*PROBLEM STATEMENT:* The result should be every line in the data below that carries the string "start".
※ ※ ※
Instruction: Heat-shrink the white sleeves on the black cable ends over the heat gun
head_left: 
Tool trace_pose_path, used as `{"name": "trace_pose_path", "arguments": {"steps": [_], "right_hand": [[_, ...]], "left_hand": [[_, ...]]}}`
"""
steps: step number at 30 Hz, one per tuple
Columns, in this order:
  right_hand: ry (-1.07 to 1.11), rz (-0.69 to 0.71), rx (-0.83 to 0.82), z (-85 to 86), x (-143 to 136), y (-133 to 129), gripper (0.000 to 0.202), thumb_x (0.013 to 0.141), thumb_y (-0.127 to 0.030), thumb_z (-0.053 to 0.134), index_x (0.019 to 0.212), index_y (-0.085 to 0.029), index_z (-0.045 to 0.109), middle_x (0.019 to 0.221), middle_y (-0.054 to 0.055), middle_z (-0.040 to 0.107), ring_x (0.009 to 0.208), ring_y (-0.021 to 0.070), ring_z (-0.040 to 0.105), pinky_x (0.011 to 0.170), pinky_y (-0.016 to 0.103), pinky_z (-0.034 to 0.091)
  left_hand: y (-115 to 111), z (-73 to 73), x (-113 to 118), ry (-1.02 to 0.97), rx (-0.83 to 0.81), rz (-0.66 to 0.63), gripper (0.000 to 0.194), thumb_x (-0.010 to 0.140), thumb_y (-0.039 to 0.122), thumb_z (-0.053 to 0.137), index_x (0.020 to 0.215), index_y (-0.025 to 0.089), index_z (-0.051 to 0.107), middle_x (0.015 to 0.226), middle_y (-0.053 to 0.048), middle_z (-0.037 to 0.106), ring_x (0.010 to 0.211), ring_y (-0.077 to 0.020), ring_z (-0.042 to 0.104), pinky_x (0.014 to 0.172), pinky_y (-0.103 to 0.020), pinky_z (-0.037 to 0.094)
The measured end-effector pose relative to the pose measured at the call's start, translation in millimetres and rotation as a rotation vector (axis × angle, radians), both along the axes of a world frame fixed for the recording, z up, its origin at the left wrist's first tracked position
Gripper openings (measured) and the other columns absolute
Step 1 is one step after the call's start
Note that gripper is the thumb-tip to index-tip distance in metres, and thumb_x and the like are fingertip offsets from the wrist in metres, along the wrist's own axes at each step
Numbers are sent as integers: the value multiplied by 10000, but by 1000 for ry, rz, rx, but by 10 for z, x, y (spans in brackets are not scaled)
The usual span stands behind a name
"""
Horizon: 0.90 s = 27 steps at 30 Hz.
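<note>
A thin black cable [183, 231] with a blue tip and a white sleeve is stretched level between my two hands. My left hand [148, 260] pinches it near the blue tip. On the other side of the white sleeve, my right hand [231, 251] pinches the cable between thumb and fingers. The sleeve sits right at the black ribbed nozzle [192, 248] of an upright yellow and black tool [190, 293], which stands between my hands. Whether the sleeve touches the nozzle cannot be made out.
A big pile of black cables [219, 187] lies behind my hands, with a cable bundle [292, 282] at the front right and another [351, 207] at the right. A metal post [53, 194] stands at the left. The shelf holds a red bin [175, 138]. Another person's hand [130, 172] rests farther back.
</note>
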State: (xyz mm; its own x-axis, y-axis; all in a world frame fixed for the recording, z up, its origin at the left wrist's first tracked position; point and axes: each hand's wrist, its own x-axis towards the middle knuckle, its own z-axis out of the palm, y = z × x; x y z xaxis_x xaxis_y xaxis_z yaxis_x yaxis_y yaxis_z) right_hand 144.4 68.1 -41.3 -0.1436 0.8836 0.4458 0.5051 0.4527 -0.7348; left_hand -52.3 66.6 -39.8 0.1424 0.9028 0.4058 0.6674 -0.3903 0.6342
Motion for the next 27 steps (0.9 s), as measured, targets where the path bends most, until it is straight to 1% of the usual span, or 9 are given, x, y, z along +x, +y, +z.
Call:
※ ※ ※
*YOUR RESPONSE:*
The measured end-effector pose relative to the pose measured at the call's start, translation in millimetres and rotation as a rotation vector (axis × angle, radians), both along the axes of a world frame fixed for the recording, z up, its origin at the left wrist's first tracked position
Step 1 is one step after the call's start

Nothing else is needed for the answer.